To provide some context, we should be clear what is meant by institutional racism. The UK’s landmark inquiry into the murder of Stephen Lawrence, an 18 year old black man killed by a vicious group of thugs in an unprovoked attack, found that London’s Metropolitan Police was institutionally racist, and provided the following definition of the term:

The collective failure of an organization to provide an appropriate and professional service to people because of their colour, culture, or ethnic origin. It can be seen or detected in processes, attitudes and behaviour that amount to discrimination through prejudice, ignorance, thoughtlessness, and racist stereotyping which disadvantage minority ethnic people.

The issue of discrimination in technology has come to the fore with researchers arguing that big data and artificial intelligence can also deliver results that are detrimental to minorities. Recently a respected computer scientist described Google as institutionally racist following claims she was dismissed after writing a paper about bias in systems. Disproportionately blocking phone calls to or from people of a particular race or origin would also fit the definition of institutional racism. Ignorance and thoughtlessness could be the primary causes of this discrimination. It follows that there is a risk of racism if STIR/SHAKEN can be implemented in a fashion that leads to more blocking of legitimate phone calls involving ethnic minorities than of calls involving white Americans. But how might this occur?

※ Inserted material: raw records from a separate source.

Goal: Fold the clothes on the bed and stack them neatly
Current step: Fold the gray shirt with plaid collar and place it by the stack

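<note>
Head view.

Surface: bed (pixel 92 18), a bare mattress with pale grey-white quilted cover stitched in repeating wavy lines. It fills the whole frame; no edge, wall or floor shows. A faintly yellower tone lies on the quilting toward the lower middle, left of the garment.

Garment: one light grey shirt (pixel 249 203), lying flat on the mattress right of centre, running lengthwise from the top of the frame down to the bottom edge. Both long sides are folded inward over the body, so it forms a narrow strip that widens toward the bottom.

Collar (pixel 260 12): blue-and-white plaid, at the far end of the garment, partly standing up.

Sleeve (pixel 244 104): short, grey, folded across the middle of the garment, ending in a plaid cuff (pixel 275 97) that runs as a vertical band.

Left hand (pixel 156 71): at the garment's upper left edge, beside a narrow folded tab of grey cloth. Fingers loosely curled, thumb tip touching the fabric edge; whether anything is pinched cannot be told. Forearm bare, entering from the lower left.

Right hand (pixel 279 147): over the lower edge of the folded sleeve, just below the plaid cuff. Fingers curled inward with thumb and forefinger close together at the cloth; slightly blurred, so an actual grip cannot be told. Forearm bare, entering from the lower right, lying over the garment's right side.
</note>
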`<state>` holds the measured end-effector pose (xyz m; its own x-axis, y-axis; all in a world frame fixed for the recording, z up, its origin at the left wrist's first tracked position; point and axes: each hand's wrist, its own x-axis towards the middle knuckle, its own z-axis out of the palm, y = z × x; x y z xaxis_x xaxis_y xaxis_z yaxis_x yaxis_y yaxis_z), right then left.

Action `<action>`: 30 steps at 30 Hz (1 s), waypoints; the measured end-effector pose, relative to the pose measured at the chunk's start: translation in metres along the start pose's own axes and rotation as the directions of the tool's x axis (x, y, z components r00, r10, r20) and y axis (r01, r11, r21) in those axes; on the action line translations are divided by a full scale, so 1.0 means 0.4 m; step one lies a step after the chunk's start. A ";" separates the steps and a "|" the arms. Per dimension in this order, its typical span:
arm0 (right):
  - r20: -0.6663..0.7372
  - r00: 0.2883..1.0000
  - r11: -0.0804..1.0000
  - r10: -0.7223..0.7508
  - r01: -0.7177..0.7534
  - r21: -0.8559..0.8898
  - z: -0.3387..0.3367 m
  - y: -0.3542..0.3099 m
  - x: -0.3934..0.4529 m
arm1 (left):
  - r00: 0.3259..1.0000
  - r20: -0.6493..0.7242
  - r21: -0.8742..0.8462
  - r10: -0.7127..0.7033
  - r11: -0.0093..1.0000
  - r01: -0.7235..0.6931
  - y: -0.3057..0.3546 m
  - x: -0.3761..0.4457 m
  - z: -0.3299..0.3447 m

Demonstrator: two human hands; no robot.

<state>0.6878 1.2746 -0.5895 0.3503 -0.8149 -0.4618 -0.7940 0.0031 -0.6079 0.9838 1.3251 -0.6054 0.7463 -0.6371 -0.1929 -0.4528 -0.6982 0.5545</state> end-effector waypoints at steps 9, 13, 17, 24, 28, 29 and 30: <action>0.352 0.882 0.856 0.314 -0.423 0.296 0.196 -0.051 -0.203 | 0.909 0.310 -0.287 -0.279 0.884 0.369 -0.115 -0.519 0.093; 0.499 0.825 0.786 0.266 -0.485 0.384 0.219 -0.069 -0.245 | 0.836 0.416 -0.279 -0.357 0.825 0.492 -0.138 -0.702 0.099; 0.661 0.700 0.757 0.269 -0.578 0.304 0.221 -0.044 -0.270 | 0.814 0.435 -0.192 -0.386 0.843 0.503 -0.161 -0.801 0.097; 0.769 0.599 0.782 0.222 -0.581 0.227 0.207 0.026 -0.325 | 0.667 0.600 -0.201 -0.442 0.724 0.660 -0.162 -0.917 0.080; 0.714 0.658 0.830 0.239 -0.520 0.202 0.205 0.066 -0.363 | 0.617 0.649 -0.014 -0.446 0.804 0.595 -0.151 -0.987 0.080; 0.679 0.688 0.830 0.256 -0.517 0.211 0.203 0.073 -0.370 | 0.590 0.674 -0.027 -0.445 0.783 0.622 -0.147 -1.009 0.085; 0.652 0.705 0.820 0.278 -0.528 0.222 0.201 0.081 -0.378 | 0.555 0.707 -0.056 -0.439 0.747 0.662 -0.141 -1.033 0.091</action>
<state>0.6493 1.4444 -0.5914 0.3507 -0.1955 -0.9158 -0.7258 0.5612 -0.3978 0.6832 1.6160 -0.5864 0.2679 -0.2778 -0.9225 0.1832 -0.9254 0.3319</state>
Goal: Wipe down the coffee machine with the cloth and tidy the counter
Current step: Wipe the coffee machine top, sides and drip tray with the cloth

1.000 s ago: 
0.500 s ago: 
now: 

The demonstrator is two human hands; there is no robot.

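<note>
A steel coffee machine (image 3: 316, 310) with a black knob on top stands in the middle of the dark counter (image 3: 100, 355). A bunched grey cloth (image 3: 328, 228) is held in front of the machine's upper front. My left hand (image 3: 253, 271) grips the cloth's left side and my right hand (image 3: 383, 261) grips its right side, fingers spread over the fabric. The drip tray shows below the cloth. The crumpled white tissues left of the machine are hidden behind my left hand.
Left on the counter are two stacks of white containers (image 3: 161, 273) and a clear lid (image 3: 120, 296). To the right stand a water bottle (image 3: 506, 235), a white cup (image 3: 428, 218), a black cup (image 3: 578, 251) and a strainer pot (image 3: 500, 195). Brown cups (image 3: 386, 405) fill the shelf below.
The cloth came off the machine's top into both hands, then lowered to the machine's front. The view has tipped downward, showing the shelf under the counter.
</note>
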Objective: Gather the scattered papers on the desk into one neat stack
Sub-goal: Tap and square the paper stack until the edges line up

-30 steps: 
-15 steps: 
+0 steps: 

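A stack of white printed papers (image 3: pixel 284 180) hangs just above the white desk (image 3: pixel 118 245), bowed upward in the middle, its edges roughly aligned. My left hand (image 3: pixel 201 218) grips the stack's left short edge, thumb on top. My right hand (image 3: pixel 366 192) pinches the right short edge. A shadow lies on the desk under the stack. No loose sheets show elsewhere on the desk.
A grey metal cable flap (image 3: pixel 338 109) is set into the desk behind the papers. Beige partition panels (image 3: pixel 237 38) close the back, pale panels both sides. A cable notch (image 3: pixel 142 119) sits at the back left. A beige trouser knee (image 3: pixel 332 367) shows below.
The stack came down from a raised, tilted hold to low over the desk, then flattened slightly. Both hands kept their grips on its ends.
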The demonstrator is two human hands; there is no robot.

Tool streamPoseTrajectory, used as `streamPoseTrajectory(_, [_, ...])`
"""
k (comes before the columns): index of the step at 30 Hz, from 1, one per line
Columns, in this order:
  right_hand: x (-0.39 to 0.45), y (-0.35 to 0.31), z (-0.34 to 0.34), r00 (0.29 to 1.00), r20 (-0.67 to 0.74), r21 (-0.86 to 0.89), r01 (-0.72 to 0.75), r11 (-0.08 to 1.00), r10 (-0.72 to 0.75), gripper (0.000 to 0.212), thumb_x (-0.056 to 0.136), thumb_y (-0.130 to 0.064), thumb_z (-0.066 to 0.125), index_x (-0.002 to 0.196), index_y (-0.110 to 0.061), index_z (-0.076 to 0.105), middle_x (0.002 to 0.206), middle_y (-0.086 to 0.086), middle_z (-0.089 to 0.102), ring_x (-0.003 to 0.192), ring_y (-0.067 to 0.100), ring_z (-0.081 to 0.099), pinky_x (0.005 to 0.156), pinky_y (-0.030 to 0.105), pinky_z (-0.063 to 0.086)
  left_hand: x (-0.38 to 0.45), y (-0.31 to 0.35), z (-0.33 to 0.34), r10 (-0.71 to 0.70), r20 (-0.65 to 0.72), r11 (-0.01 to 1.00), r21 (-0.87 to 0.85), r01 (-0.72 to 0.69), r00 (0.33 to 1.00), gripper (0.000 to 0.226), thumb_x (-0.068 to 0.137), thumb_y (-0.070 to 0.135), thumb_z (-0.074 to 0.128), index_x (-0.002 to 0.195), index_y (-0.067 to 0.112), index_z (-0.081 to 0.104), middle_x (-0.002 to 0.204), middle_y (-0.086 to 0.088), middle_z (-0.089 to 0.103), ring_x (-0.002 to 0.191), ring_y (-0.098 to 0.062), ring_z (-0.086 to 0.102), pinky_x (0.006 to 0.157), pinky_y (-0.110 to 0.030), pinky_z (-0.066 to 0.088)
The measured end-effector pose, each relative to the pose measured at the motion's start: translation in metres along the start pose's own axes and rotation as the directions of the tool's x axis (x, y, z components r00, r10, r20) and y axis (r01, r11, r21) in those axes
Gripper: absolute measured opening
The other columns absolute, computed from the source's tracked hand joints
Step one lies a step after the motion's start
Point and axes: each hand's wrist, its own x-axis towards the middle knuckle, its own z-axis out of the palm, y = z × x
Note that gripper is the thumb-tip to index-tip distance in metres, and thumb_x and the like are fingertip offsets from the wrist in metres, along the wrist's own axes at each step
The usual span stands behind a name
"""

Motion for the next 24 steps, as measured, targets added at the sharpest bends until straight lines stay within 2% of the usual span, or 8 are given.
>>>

The chief clue that this could happen in practice occurred during a SIPNOC 2020 webinar dedicated to the adoption of STIR/SHAKEN in Canada. The Canadian Radio-television and Telecommunications Commission (CRTC), Canada’s comms regulator, is currently alone in following the lead of the USA by making STIR/SHAKEN mandatory for Canadian telcos. Theirs is a special case because North America has an unusual dial plan that applies to both countries. Alain Garneau, a compliance and enforcement director at the CRTC, was asked by an unnamed viewer of his webinar whether most spam robocalls are recorded in English or French. It seemed to me that Garneau did not know the answer, though he plausibly bluffed that English would be the most common language because many more Canadians speak English than French. What matters in this instance is that the answer to questions like these can be unknown to important participants in the telecoms ecosystem even as we acknowledge that spam and fraudulent calls can be made in any language, and hence target different sections of society.

As recently reported in Commsrisk, researchers from North Carolina State University used the largest ever robocall honeypot to receive 1.48mn spam calls during 2019 and 2020. Their methods automatically identified and counted repeated instances of the same scams without needing to understand the language of the scammer’s recording. They felt it important to be agnostic about language to avoid introducing bias into their work. As a consequence, one of their key findings was that:

Finding 24: We uncovered two large scale robocalling campaigns that selectively target the Mandarin speaking Chinese population in North America.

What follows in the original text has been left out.